== TASK TO CARRY OUT ==
From the first line onward, reproduce the records exactly; the final line to include is the one holding "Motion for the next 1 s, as".

== Source records ==
##############################

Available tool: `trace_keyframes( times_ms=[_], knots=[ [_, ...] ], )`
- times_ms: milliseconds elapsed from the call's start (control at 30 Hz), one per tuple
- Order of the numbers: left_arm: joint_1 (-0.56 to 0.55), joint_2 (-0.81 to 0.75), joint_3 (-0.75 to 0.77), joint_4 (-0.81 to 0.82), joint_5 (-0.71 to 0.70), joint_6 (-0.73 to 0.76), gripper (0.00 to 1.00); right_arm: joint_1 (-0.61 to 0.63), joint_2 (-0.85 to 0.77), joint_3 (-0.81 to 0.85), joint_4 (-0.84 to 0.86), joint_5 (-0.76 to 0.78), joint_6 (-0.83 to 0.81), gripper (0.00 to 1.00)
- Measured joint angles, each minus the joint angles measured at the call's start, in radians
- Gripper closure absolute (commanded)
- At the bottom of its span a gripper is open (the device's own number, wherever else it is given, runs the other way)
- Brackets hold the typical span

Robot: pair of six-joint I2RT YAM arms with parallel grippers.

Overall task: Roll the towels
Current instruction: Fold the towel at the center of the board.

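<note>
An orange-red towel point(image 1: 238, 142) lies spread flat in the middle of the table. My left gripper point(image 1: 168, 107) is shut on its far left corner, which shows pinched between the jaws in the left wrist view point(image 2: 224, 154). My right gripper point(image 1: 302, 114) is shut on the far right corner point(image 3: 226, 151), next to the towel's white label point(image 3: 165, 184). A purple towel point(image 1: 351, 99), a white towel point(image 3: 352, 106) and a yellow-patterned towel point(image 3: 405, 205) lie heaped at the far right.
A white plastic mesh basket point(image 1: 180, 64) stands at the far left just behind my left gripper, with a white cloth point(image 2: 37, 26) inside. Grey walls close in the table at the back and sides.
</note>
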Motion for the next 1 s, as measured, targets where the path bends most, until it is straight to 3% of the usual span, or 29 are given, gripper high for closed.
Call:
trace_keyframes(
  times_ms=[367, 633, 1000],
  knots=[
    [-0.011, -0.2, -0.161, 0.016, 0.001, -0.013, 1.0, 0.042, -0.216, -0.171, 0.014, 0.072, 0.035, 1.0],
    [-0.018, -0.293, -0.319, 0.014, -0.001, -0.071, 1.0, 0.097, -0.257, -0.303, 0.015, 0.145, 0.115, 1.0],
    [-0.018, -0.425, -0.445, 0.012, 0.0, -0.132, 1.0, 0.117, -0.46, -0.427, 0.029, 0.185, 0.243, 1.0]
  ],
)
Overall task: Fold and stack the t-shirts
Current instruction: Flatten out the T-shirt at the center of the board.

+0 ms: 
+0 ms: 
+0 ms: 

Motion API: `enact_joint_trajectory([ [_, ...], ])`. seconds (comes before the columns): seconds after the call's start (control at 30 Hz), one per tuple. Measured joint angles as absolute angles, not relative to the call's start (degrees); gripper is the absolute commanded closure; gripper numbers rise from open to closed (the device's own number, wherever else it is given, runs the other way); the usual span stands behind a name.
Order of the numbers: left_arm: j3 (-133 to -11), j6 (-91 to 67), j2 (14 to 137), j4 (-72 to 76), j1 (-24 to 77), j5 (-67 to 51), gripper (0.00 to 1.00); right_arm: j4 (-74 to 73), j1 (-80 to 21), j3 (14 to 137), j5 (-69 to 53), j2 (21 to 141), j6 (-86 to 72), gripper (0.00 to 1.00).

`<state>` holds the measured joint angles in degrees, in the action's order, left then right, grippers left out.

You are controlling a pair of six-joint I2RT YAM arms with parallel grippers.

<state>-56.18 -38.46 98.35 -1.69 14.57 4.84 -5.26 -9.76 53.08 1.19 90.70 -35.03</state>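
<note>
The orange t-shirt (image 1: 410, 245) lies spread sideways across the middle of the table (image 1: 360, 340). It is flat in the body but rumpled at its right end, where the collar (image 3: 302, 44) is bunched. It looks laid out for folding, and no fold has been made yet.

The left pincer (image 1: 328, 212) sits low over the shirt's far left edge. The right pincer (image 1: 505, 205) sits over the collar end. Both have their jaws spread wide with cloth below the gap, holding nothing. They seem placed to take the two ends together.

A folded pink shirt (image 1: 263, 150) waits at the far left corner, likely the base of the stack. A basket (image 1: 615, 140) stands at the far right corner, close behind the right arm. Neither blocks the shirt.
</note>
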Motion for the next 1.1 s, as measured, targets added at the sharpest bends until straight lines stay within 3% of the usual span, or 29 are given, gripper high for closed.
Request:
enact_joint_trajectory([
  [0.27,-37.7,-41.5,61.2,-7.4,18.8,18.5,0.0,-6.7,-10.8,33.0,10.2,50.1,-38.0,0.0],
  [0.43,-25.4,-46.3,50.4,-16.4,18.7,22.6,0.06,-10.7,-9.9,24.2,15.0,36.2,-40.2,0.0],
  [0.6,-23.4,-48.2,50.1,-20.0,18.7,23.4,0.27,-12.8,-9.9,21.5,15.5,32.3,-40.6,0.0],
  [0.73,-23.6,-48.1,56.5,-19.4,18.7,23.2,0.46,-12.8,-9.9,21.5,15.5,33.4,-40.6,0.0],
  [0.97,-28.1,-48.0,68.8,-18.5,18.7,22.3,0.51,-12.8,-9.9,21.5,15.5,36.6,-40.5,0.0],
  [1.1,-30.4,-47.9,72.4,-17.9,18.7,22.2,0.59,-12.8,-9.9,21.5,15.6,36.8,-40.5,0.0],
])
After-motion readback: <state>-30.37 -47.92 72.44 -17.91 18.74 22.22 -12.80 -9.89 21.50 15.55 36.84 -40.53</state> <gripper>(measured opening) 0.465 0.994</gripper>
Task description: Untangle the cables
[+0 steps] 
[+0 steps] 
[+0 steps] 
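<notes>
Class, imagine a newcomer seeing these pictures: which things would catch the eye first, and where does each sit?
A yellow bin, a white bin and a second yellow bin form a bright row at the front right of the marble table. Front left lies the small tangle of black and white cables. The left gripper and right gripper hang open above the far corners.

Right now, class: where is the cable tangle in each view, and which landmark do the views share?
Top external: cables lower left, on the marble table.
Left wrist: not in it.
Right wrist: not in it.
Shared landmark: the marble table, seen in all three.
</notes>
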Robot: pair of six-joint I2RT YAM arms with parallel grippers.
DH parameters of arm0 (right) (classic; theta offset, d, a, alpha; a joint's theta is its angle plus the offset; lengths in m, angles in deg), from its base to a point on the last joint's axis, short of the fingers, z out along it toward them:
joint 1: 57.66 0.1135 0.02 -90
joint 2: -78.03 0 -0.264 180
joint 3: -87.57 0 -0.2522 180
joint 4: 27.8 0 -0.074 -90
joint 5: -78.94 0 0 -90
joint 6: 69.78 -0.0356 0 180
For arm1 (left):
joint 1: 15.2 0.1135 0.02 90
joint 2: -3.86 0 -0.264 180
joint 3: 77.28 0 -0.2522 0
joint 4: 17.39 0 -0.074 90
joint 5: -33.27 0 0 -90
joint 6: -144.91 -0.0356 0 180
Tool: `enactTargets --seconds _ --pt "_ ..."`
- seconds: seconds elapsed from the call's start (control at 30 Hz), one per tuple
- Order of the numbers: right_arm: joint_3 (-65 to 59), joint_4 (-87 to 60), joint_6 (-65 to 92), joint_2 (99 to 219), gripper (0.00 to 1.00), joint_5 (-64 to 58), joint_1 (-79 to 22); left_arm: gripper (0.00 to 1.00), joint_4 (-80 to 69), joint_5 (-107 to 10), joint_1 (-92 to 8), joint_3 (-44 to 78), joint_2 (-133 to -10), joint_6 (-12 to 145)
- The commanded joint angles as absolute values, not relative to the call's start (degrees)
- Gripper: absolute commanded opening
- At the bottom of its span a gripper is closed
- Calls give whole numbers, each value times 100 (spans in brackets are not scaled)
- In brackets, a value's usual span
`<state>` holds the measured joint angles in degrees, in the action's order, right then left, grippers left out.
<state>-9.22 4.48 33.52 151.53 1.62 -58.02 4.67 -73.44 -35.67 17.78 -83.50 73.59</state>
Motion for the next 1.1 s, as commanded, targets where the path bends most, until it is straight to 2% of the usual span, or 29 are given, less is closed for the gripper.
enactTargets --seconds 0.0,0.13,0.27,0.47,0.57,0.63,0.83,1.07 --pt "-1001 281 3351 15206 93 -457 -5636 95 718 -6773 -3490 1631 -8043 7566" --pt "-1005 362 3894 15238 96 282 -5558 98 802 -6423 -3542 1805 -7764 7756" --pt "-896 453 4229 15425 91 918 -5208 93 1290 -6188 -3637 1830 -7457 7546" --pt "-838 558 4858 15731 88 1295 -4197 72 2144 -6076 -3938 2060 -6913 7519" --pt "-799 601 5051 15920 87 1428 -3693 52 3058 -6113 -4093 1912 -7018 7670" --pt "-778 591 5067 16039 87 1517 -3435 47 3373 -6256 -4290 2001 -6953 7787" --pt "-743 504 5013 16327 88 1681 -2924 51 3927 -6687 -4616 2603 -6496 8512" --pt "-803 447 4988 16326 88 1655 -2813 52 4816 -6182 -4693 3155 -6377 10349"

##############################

== YOUR SOLUTION ==
Available tool: `trace_keyframes( times_ms=[_], knots=[ [_, ...] ], )`
- times_ms: milliseconds elapsed from the call's start (control at 30 Hz), one per tuple
- Order of the numbers: left_arm: joint_1 (-0.56 to 0.55), joint_2 (-0.81 to 0.75), joint_3 (-0.75 to 0.77), joint_4 (-0.81 to 0.82), joint_5 (-0.71 to 0.70), joint_6 (-0.73 to 0.76), gripper (0.00 to 1.00); right_arm: joint_1 (-0.61 to 0.63), joint_2 (-0.85 to 0.77), joint_3 (-0.81 to 0.85), joint_4 (-0.84 to 0.86), joint_5 (-0.76 to 0.78), joint_6 (-0.83 to 0.81), gripper (0.00 to 1.00)
- Measured joint angles, each minus the joint angles measured at the call's start, in radians
- Gripper closure absolute (commanded)
- At the bottom of its span a gripper is open (the device's own number, wherever else it is given, runs the other way)
- Brackets hold the typical span

Robot: pair of six-joint I2RT YAM arms with parallel grippers.

Overall task: Roll the towels
Current instruction: Fold the towel at the center of the board.

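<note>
An orange-red towel point(image 1: 238, 142) lies spread flat in the middle of the table. My left gripper point(image 1: 168, 107) is shut on its far left corner, which shows pinched between the jaws in the left wrist view point(image 2: 224, 154). My right gripper point(image 1: 302, 114) is shut on the far right corner point(image 3: 226, 151), next to the towel's white label point(image 3: 165, 184). A purple towel point(image 1: 351, 99), a white towel point(image 3: 352, 106) and a yellow-patterned towel point(image 3: 405, 205) lie heaped at the far right.
A white plastic mesh basket point(image 1: 180, 64) stands at the far left just behind my left gripper, with a white cloth point(image 2: 37, 26) inside. Grey walls close in the table at the back and sides.
</note>
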Motion for the next 1 s, as measured, targets where the path bends most, until it is straight to 3% of the usual span, or 29 are given, gripper high for closed.

The response is finished.